### [Aim of the exercise]
Give back all of the data exactly, with every picture omitted.
-*-
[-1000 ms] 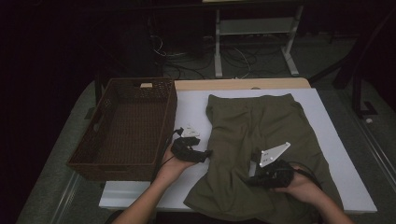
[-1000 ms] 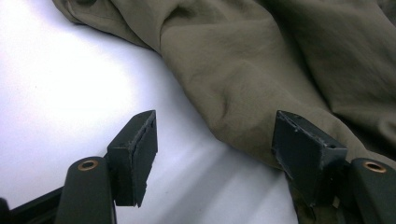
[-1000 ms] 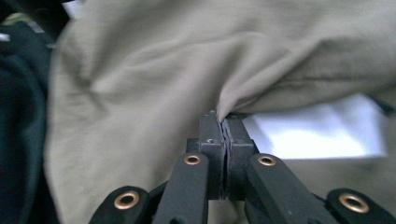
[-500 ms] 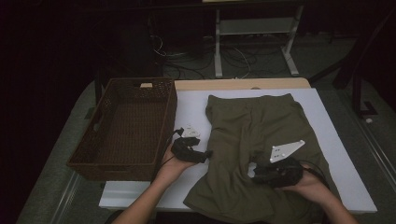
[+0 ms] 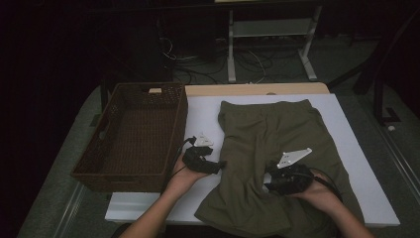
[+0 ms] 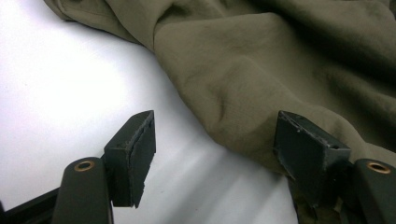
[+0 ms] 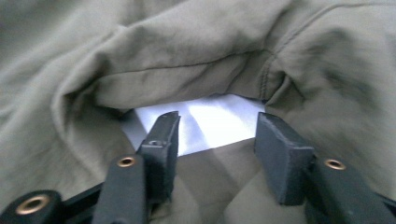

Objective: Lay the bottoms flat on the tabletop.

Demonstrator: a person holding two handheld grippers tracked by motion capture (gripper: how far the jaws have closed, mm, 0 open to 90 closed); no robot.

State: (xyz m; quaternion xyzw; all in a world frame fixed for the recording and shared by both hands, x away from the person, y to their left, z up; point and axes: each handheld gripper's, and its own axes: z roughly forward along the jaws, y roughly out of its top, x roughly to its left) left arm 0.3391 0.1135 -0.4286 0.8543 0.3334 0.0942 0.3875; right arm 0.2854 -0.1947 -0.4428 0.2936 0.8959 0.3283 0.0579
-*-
### [Solution]
[-1000 ms] 
[-1000 ms] 
[-1000 ms] 
[-500 ms] 
[+0 ms] 
[+0 ms] 
[+0 ms] 

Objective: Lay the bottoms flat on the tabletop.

Demonstrator: a person holding two handheld grippers tracked by motion capture (gripper: how far the jaws have closed, mm, 0 open to 90 closed); no robot.

State: (xyz m; quaternion xyzw; all in a world frame fixed for the recording and shared by both hands, x away from the person, y to their left, z up; point and axes: each handheld gripper's, and its own axes: z roughly forward along the jaws, y roughly out of its top, x roughly to its left) left arm 0.3391 0.1135 -0.4286 0.8543 0.3334 0.0942 0.3875; right arm 0.2854 -0.1947 -0.4428 0.2936 0.8959 0.3283 0.0579

The answer is finished.